Re-ment Puchi Petite Is-Dinner-Ready?! Collection

Puchi is a traditional Japanese word meaning "mini", "little" or "petite" in English. The food miniatures in Re-Ment's Puchi Sample Series resemble the plastic sample food found in the windows and display cases of restaurants throughout Japan. Targeted at the adult collecting community, these 1:6 scale toys are typically displayed in dioramas and dollhouses or used with action figures and fashion dolls such as Blythe or Barbie.
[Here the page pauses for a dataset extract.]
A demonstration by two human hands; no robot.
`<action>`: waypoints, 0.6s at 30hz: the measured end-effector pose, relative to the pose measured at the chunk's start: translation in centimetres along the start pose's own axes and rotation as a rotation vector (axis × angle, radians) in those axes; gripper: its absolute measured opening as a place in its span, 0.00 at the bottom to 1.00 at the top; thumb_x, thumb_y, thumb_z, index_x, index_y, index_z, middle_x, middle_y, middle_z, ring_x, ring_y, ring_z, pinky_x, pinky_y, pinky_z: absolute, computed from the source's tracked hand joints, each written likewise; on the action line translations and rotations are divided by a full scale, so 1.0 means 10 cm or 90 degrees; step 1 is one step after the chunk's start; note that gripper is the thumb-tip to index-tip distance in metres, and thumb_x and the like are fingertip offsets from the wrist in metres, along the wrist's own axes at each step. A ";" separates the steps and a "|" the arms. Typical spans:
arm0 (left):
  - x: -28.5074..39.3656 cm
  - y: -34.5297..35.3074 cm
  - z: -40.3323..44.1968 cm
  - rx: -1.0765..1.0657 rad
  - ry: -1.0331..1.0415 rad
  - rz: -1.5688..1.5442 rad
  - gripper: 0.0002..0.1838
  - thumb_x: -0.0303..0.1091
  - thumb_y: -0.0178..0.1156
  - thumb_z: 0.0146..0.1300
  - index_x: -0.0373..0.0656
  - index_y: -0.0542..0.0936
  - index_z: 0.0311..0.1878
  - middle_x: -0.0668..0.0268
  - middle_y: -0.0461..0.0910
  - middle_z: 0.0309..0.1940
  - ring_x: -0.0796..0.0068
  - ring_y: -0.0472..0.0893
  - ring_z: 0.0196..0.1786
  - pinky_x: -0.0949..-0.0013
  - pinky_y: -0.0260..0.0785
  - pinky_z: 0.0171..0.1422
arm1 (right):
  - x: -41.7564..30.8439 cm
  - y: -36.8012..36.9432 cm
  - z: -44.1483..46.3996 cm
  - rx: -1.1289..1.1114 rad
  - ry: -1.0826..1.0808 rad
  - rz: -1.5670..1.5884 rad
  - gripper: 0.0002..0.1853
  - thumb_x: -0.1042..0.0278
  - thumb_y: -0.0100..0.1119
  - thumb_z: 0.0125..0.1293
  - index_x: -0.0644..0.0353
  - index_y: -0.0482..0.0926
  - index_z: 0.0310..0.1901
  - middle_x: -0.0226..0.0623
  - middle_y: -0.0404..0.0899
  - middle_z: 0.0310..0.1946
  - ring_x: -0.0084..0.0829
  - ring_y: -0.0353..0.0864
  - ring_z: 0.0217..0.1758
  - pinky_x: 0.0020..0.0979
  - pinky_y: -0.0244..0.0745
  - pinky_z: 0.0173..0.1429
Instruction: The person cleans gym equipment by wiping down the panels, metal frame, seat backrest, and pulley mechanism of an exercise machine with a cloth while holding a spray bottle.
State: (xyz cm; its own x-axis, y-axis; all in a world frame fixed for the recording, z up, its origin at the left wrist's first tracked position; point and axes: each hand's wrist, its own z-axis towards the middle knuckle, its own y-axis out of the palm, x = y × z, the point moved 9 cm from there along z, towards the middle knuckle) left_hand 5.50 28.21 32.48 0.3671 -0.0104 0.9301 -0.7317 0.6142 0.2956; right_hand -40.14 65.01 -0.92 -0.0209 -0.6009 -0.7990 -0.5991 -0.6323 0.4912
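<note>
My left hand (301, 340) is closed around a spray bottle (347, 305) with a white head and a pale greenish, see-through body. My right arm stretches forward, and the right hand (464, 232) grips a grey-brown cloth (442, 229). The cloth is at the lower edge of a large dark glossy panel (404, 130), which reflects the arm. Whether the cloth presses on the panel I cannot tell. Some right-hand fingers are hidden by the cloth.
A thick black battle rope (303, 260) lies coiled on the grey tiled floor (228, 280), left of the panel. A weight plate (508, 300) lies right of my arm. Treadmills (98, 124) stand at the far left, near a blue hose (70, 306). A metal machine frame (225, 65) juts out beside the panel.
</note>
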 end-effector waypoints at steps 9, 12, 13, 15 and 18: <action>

Typically, each Puchi Sample Series is packaged for retail sale in a display box containing 5, 6, 8, 9, 10 or 12 individually boxed sets. Each box contains the miniatures sealed in plastic and an informative paper insert. Initially, a piece of ramune candy was packaged in every box. Later releases occasionally included a piece of apple gum. Starting in 2008, Re-Ment began packaging some of their newly released sets in plastic pouches rather than individual boxes.